Kim Jong-un is thought to have called the party meeting as a way to consolidate power. He bragged at the congress Friday about his success with the country's nuclear program and a satellite launch. He told the gathered politicians that showed "dignity and national power of Juche Korea at the highest level." Juche means "self-reliance," and is the country's governing ideology.

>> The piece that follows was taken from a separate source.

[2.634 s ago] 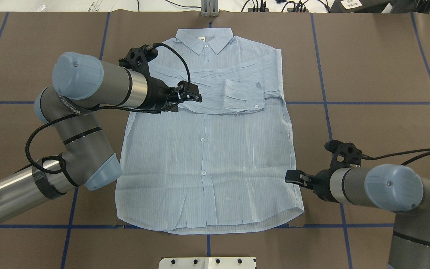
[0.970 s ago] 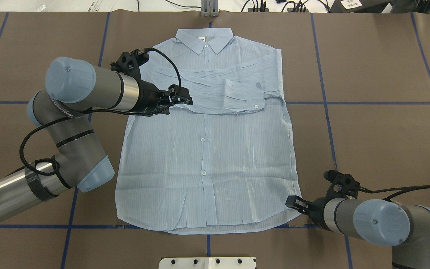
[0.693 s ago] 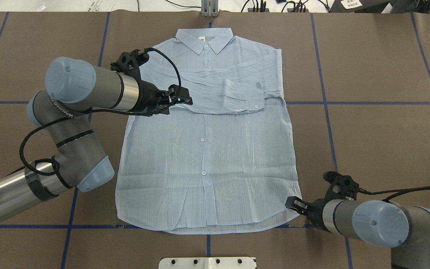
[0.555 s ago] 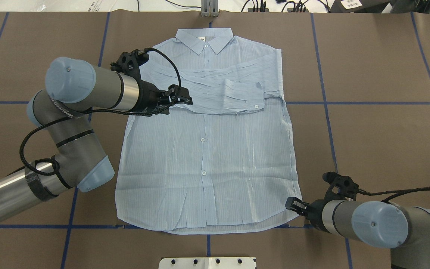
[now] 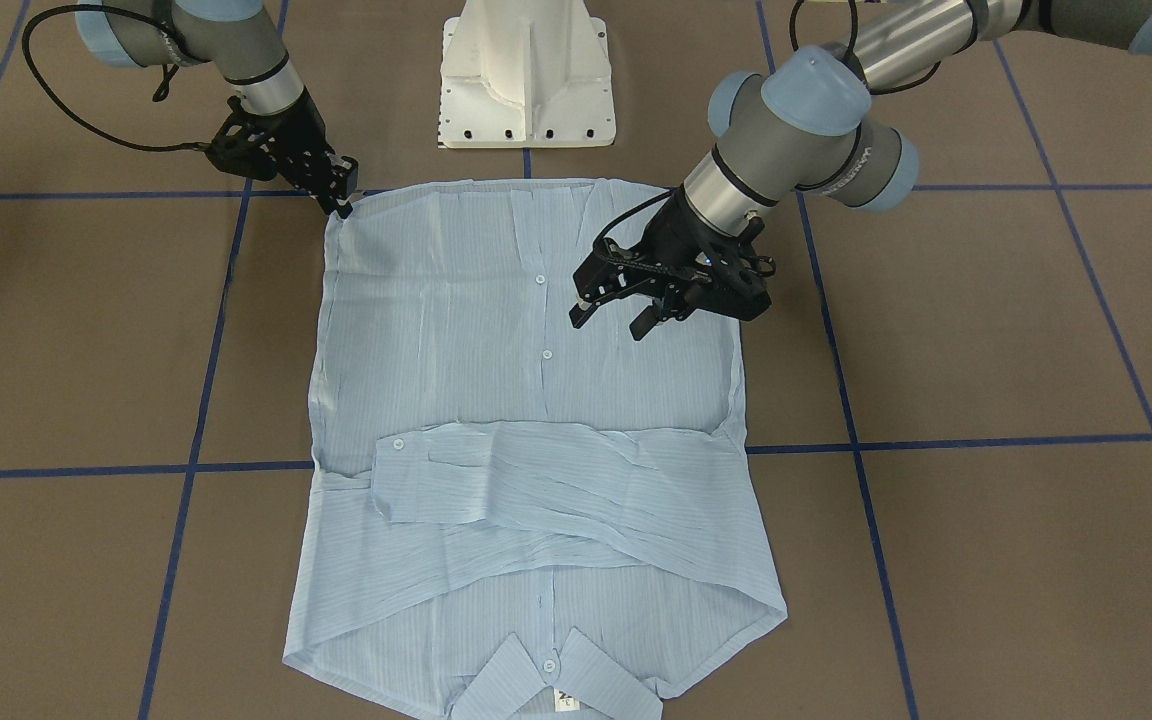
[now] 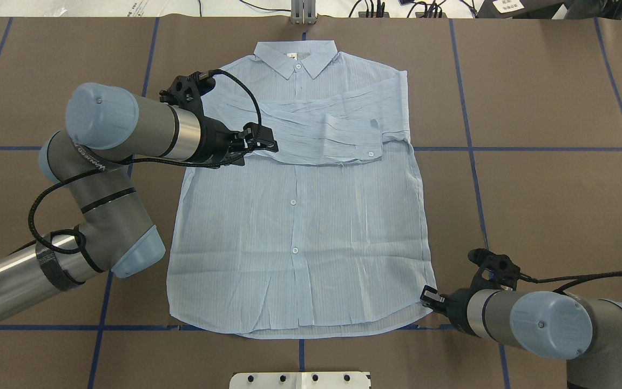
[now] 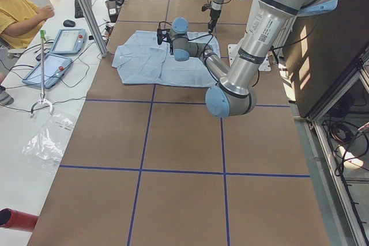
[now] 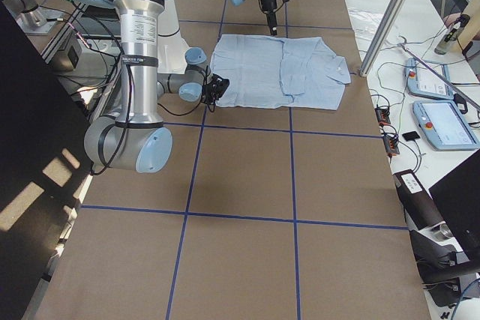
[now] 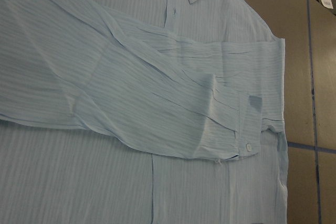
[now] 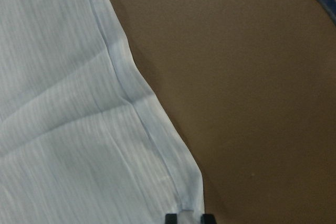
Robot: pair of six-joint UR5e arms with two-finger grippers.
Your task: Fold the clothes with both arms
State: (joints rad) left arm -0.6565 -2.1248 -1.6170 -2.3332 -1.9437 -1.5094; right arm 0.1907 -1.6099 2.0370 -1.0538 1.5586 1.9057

The journalists invited to the country for the event, however, didn't even get to see Kim's speech — something Oliver of course had something to say about:
They couldn't even watch the speech on state TV because as one of them showed on Vine, it was airing an old black and white Korean military drama. So her readers were reduced to watching someone watching North Korean television. And now you're watching this show watch someone watching North Korean television. It's like a Russian nesting doll if every piece were less entertaining than a dull wooden doll that does nothing.
Oliver showed what they did see though: awkwardly translated interviews with "normal, everyday, completely unscripted Pyongyang citizens." Reporters from NBC and CBS spoke with the North Korean men and women who called Kim the "best one in the world," North Korea, "the most powerful country in the world," and of course its leader is a "peacemaker."
There was also some anti-American sentiment spewed by the everyday North Koreans selected by the government to speak to reporters. "We don't have anything against Americans, but we don't like American policy makers," one woman said before saying something more in Korean while smiling. The North Korean translator cleared up what she said: "If she's given the weapon, provided the weapon, she wants to shoot at him." "So, if she's given a weapon, she wants to shoot at President Obama?" the American reporter asks. "Uh huh, she wants to shoot at him." "Wow," is all the reporter can respond with.
Yeah, "wow"! There is literally no other response to that than, "Wow"! Especially because you don't usually hear assassination threats in the same wistful tone of voice you'd say, "Well, If I had a bread maker it would be focaccia every morning."
The journalists also went on a tour of preschools with violent cartoons on the walls and a gun factory-turned-museum where Kim Jong-Il, the current leader's late father, supposedly fired a bull's–eye from one of the country's first domestically produced sub-machine guns — at the age of seven.
In the end, a big part of the party congress was about Kim consolidating power, in the form of a new title. "Oooh," Oliver squealed. "Kim Jong-un is getting a title bump. I guess the only question is what's the title going to be?" Oliver offered some possible answers to his own question:
Will it be "Supreme Leader?" "Triple Supreme Leader?" I happen to think the most fitting would be "Kim-leesi, Mother of Dragons." Because, think about it, given his unpredictable violence and fantastical family history, he's perhaps the only person on earth who could conceivably win the Game of Thrones.
For the record, he's just chairman of the Worker's Party — a bump from first secretary. "Kim-leesi" would be so much better, though.